◆ PROBLEM DETAILS
Give back an exact copy of the lines below, from the first through the line with "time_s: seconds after"; please stop there.

◆ PROVIDED MATERIAL
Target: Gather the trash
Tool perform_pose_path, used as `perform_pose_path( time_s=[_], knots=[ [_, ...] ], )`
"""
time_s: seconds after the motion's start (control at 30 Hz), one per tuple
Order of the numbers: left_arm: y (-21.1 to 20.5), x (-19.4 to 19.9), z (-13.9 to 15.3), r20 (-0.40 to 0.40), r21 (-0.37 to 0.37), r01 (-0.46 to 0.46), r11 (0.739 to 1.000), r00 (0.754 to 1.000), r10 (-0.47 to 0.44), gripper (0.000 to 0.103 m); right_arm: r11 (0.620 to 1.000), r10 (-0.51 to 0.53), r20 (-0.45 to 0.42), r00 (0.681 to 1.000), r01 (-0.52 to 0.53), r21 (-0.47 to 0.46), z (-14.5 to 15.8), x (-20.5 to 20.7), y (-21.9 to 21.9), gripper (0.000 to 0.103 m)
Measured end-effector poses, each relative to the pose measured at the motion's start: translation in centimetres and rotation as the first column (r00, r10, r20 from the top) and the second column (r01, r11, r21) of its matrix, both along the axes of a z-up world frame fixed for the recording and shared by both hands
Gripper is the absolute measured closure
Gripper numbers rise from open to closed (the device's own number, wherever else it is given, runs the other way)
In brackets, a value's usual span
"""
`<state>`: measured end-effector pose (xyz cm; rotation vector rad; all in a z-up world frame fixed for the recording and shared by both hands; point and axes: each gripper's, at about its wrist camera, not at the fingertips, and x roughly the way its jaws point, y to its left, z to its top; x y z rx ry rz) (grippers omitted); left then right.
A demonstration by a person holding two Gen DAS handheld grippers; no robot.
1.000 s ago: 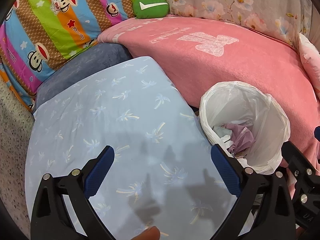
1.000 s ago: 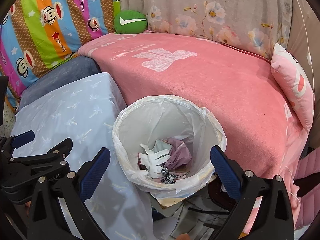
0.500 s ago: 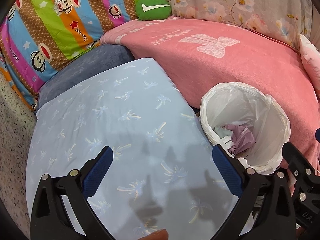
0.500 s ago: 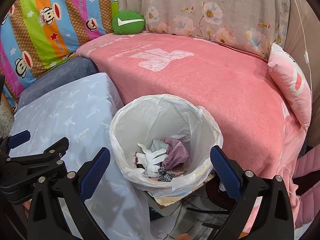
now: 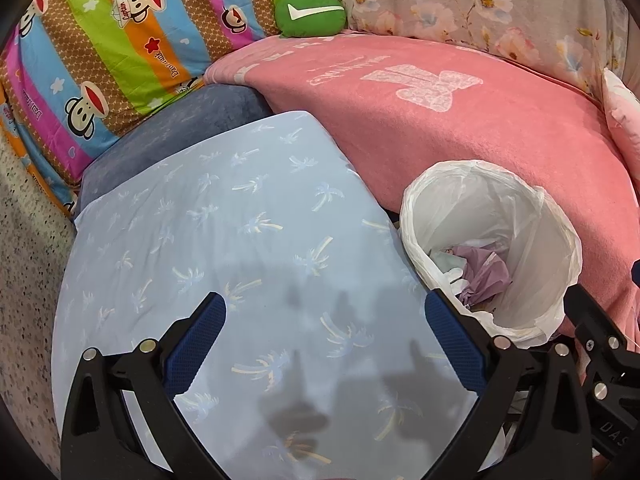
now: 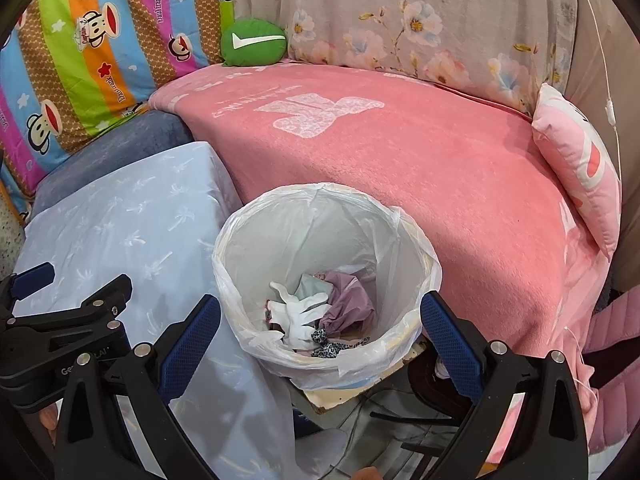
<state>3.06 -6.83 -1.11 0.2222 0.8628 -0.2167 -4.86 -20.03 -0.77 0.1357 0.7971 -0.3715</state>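
Writing "Daul frank" repeats across striped monkey quilt (image 6: 100,60); grippers unmarked.

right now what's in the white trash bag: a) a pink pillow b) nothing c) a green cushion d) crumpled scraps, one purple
d: the trash bag holds crumpled scraps at its bottom, among them a purple piece and a white piece.
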Motion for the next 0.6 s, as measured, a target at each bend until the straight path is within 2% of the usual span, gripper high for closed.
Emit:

◆ OUTPUT OF THE EXERCISE
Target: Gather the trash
Tool perform_pose_path, used as `perform_pose_path( time_s=[_], knots=[ [_, ...] ], )`
"""
time_s: seconds after the motion's start (control at 30 Hz), one per tuple

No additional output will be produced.